• _Task objective_
Reproduce the records below in full and word for word, excluding pictures.

• _Material provided_
______
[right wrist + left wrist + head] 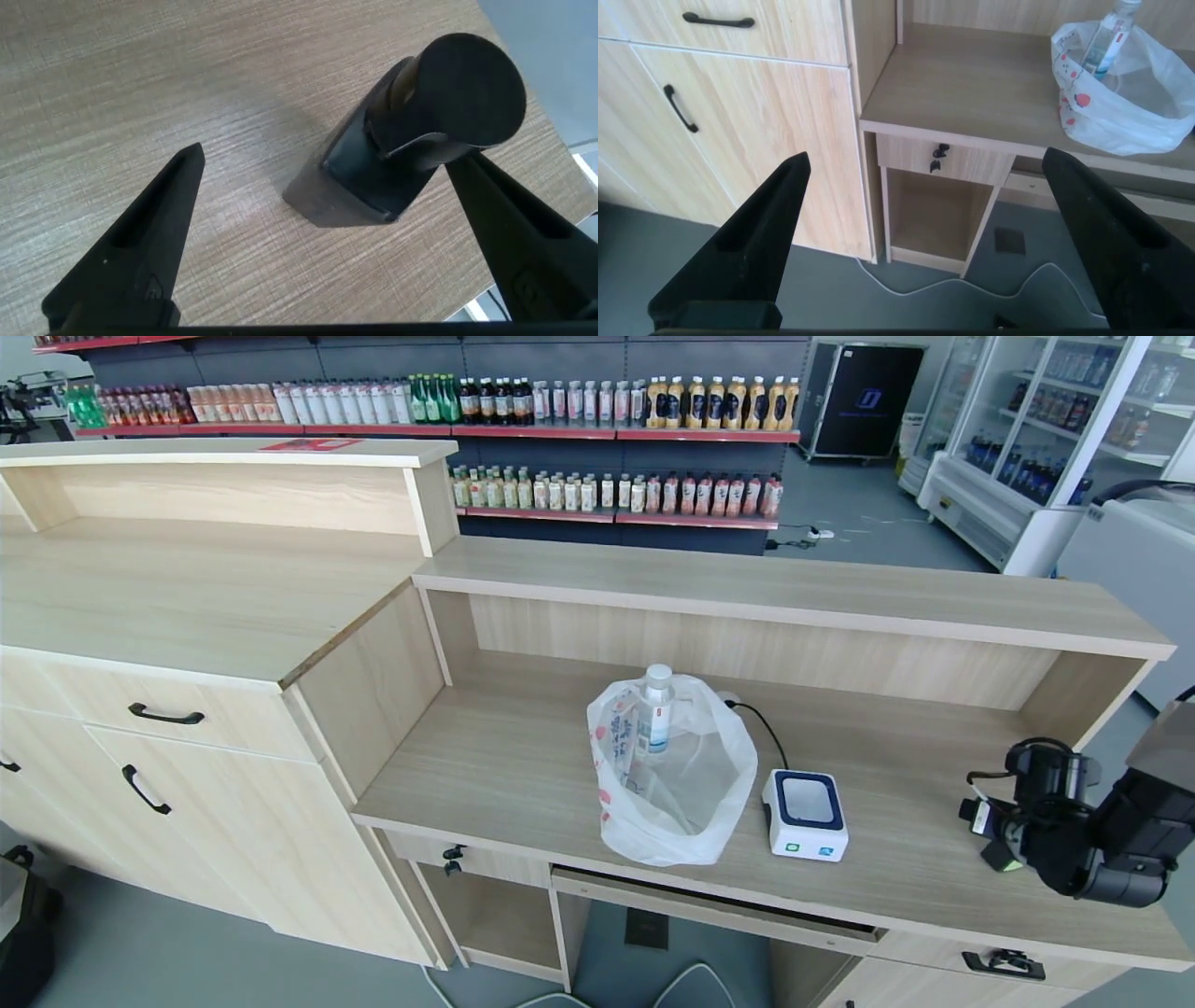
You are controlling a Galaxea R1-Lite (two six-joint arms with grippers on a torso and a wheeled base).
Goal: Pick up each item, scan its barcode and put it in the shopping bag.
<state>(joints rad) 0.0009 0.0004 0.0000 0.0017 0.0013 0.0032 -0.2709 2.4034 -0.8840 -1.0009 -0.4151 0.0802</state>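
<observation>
We log: bottle (658,709) in the shopping bag (719,821) beside the scanner (808,812); left gripper (924,159) spread; right gripper (327,154) spread over a dark item (374,177) an off-centre close could knock off the counter (934,784).

Right arm (1088,840) is matte black with chunky rounded joints, thin black cables (1041,745) looping on top, and a small white tag (980,817) and yellow-green tab (1006,864) on its side. Left gripper (926,157) and right gripper (327,157) have plain black fingers (738,252), tapering like wedges.

Matt wood-grain counter (504,765), thin crinkled translucent plastic shopping bag (719,803), smooth glossy plastic scanner (808,817).
</observation>
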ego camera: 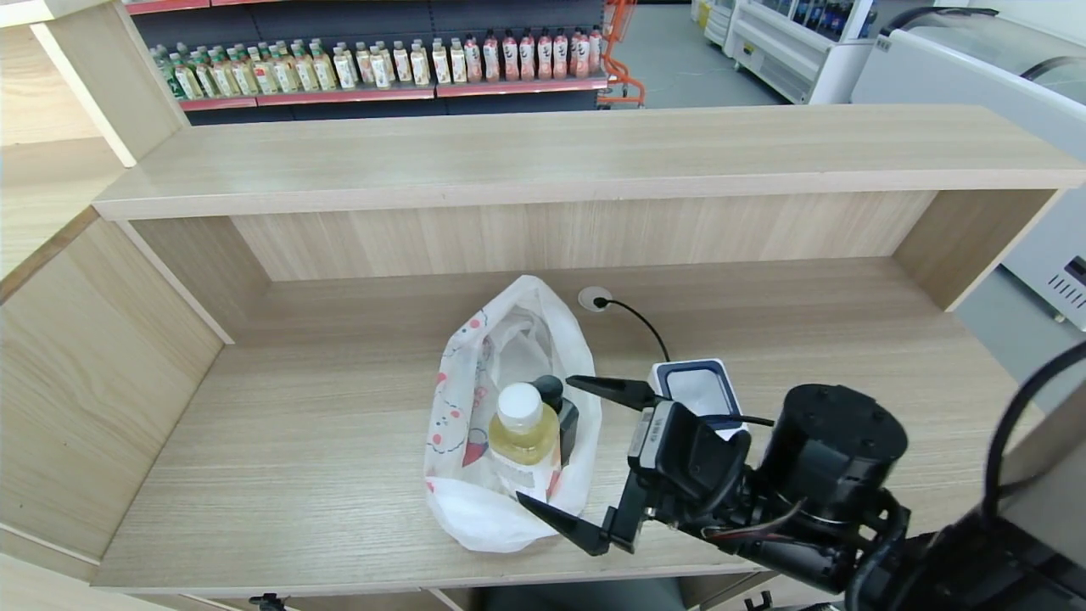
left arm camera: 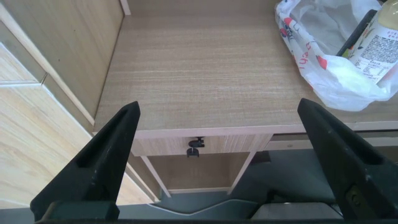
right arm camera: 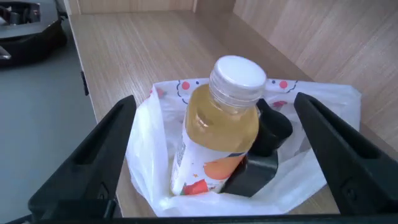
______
• _Solution to this exercise_
[right wrist + left wrist + head] 
You are controlling a Galaxea R1-Lite (two six-joint arms with grippers on a torso and a wheeled base).
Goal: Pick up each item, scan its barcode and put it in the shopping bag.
<state>(joints rad) 0.0009 0.0004 0.0000 0.0017 0.0013 0.0032 -0.2709 2.4034 -0.8840 -1.0009 -0.4151 0.0802</state>
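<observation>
We log: bottle (658,709) in the shopping bag (719,821) beside the scanner (808,812); left gripper (924,159) spread; right gripper (327,154) spread over a dark item (374,177) an off-centre close could knock off the counter (934,784).

Right arm (1088,840) is matte black with chunky rounded joints, thin black cables (1041,745) looping on top, and a small white tag (980,817) and yellow-green tab (1006,864) on its side. Left gripper (926,157) and right gripper (327,157) have plain black fingers (738,252), tapering like wedges.

Matt wood-grain counter (504,765), thin crinkled translucent plastic shopping bag (719,803), smooth glossy plastic scanner (808,817).
</observation>
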ego camera: 
left arm camera: 
right arm camera: 

That is the complete output.